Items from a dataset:
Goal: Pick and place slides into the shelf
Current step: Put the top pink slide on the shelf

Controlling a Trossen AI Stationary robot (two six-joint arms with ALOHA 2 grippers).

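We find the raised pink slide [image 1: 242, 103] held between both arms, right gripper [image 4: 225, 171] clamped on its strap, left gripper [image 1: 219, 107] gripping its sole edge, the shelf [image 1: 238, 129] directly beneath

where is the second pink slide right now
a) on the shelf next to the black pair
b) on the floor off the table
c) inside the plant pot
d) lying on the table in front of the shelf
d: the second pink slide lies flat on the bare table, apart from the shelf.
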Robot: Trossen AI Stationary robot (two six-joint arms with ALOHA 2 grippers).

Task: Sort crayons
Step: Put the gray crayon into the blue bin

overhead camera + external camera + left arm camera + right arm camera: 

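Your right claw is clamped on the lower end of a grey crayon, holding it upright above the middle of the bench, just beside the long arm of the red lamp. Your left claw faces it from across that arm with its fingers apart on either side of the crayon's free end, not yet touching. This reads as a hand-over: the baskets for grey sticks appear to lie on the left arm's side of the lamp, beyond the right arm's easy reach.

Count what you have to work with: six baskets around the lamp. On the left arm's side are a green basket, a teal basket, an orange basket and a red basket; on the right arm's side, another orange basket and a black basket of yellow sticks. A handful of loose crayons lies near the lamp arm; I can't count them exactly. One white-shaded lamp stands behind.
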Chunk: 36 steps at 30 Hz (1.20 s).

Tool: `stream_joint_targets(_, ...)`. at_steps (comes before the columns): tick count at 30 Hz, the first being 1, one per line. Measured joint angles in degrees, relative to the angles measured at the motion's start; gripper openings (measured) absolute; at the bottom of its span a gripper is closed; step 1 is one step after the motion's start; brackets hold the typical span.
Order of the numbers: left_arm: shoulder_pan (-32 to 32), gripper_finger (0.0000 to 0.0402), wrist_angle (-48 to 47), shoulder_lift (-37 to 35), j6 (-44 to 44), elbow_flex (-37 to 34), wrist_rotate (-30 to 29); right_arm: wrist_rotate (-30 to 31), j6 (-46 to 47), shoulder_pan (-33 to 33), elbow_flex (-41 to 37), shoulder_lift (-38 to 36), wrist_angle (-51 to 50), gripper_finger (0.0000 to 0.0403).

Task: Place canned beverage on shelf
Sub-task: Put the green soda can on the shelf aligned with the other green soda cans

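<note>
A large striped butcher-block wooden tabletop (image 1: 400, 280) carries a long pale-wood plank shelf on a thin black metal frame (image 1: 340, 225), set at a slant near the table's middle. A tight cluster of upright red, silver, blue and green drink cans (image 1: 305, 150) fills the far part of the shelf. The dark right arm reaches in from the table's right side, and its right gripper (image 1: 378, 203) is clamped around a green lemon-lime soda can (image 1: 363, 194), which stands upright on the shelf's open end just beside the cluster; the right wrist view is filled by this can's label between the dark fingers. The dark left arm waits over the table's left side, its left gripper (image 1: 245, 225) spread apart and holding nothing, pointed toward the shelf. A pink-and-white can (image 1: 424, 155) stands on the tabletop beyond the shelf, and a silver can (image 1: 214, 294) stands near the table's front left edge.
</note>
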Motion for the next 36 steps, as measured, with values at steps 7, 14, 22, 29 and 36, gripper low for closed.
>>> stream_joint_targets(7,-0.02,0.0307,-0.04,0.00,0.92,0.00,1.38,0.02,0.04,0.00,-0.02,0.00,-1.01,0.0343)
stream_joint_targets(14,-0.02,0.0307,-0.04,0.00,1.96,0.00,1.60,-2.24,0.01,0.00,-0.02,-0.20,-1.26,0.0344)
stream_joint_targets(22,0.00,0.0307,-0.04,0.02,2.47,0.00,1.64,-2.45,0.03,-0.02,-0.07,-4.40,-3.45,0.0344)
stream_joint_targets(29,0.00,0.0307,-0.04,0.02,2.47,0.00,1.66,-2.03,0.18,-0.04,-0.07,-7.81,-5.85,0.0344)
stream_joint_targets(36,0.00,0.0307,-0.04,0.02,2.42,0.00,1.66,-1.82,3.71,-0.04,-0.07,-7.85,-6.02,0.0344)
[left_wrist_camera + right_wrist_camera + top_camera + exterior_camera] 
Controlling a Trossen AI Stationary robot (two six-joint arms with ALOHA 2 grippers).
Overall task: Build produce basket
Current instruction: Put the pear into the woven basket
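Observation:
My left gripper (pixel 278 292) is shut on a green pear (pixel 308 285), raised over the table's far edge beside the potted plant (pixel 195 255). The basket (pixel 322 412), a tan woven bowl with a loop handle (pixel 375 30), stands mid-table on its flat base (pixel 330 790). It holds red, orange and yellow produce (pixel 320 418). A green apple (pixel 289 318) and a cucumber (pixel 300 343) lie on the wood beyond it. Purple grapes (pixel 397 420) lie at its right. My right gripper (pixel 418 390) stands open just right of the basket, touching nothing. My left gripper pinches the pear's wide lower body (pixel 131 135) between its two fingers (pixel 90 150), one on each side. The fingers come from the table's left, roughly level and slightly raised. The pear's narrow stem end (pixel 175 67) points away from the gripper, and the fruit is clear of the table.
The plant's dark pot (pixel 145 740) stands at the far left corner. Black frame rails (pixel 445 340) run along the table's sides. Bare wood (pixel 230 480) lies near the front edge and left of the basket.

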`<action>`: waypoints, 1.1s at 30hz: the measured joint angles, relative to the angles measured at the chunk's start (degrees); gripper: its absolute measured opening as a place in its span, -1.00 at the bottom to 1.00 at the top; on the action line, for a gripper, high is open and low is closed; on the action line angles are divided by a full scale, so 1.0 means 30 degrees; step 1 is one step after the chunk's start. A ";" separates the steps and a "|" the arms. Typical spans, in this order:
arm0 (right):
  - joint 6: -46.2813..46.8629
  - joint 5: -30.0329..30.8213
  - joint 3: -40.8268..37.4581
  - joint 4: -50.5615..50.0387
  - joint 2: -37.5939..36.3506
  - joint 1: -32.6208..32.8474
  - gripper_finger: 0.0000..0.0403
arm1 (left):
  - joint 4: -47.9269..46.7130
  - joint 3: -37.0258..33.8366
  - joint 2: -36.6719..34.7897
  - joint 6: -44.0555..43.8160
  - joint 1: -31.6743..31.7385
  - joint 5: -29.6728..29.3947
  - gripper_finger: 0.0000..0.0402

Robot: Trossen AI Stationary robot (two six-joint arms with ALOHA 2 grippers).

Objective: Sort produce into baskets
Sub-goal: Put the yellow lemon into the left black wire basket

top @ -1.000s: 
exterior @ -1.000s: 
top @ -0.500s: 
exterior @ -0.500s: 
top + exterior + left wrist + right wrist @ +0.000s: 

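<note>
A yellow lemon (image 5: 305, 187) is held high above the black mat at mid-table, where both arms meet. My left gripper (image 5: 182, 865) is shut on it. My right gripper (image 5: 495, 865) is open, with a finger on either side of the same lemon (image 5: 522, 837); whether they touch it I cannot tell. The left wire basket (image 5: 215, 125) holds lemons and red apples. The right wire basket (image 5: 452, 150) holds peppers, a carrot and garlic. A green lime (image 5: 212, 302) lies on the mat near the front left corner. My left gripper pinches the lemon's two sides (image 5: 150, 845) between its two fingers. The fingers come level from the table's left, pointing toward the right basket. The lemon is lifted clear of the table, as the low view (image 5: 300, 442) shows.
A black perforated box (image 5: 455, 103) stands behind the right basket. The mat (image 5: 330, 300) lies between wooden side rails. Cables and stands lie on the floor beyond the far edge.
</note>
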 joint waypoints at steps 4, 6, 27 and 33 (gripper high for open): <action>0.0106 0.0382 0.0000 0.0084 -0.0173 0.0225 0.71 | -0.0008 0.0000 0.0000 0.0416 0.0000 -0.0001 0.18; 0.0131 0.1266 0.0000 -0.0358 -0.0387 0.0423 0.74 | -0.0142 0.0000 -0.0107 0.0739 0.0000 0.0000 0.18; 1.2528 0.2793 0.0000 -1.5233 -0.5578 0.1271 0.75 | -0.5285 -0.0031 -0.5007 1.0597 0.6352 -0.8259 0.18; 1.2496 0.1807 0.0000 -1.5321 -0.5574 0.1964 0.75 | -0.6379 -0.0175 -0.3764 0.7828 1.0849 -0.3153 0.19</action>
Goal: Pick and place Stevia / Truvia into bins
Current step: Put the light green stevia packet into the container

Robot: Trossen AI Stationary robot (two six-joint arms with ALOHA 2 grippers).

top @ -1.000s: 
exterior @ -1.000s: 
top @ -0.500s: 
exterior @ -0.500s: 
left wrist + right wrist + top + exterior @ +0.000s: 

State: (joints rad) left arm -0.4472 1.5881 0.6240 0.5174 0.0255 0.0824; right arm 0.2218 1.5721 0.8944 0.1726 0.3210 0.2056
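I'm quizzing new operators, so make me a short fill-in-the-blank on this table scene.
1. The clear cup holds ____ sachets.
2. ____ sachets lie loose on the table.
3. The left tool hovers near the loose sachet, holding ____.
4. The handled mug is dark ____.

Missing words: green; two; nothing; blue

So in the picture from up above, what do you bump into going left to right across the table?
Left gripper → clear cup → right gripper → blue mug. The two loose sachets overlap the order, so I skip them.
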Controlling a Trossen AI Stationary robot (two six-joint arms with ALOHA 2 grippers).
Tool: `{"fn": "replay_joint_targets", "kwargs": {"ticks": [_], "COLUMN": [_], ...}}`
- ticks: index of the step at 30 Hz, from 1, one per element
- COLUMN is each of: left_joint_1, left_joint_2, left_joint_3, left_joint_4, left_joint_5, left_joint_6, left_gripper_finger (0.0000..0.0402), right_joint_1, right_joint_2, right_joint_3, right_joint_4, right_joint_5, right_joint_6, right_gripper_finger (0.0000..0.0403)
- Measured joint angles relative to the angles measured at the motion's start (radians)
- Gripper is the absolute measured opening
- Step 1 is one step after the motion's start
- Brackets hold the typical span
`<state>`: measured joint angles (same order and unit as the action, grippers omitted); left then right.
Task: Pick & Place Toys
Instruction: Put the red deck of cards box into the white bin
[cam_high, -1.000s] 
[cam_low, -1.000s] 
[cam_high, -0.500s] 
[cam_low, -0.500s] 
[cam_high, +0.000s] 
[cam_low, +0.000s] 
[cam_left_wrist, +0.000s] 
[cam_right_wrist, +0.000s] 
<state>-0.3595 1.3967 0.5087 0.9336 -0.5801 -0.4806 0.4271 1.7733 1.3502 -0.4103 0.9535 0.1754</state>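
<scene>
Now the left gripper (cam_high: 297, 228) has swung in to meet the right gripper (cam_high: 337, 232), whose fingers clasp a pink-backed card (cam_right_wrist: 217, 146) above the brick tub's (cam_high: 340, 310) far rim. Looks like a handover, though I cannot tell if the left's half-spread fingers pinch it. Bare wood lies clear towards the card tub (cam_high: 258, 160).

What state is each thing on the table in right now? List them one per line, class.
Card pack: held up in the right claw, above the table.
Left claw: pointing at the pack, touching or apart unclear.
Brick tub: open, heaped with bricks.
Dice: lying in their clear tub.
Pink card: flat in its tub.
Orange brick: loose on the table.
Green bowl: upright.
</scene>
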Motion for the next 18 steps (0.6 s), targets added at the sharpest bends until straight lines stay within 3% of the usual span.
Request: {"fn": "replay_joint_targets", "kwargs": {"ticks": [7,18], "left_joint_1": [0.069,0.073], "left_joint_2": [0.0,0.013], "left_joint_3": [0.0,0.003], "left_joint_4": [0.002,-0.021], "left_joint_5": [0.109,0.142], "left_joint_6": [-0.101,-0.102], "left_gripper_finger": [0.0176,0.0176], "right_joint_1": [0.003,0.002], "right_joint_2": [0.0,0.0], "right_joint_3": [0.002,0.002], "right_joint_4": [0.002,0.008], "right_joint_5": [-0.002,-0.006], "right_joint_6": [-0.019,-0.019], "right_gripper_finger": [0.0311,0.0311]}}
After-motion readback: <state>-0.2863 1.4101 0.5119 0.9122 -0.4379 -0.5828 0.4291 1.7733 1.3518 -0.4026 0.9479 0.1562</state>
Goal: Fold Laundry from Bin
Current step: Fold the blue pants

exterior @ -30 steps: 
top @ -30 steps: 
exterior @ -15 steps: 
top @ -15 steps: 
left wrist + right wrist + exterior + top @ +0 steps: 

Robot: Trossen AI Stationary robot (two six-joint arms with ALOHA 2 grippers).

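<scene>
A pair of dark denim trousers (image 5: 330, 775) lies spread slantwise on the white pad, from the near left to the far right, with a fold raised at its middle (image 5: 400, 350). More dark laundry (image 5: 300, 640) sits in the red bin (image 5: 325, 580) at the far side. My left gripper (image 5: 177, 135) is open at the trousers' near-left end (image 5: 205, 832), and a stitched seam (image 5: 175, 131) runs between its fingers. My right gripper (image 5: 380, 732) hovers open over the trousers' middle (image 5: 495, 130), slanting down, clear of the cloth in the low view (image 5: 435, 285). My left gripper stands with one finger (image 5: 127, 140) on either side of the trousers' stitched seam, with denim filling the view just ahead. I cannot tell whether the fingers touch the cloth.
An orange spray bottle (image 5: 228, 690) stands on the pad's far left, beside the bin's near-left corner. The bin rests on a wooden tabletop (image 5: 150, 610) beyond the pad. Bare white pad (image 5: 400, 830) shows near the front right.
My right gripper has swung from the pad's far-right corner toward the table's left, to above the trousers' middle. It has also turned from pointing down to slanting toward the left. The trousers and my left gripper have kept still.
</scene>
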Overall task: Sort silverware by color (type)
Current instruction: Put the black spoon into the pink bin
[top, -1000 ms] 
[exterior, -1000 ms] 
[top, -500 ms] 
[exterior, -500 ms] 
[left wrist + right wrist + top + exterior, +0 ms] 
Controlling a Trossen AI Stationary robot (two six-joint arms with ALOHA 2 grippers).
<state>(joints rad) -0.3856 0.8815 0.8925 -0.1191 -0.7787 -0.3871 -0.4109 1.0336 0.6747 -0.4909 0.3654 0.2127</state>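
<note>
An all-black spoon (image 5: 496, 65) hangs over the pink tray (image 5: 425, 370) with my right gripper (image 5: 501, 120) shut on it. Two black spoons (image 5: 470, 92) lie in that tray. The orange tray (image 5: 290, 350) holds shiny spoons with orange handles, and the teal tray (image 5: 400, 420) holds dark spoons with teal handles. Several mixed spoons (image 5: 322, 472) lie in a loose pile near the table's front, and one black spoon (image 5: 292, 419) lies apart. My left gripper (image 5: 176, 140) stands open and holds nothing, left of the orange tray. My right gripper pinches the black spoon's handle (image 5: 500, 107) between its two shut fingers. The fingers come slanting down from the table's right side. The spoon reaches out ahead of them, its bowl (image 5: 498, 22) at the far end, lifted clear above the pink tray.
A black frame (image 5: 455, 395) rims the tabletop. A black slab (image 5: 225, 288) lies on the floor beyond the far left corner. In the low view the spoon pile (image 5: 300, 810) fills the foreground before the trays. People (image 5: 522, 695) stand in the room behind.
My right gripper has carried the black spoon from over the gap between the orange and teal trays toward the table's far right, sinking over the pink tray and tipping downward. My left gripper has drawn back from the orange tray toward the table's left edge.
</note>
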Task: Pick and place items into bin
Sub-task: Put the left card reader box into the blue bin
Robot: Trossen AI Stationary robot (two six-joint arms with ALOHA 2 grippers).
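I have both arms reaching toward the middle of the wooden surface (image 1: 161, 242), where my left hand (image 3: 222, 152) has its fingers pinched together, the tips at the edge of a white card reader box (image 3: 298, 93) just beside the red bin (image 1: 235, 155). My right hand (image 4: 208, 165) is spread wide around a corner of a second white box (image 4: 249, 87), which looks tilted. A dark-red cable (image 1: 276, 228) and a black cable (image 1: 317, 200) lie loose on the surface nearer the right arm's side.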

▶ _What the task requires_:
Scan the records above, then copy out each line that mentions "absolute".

▶ _Completed task_:
Tool: `stream_joint_targets(_, ...)`. at_steps (comes before the columns): tick count at 30 Hz, the first being 1, one per line. Measured joint angles in degrees, relative to the angles measured at the motion's start; gripper openings (measured) absolute; at the bottom of its span a gripper is closed; step 1 is one step after the motion's start; brackets hold the typical span.
`<action>`: waypoints, 1.1s at 30hz: the measured joint angles, relative to the angles measured at the chunk's start (degrees); gripper: its absolute measured opening as a place in its span, -1.00 at the bottom to 1.00 at the top; on the action line, for a gripper, high is open and low is closed; on the action line angles are divided by a full scale, so 1.0 means 30 degrees; step 1 is one step after the chunk's start. A ";" separates the steps and a "|" the arms. Typical spans, in this order:
- Gripper is the absolute measured opening

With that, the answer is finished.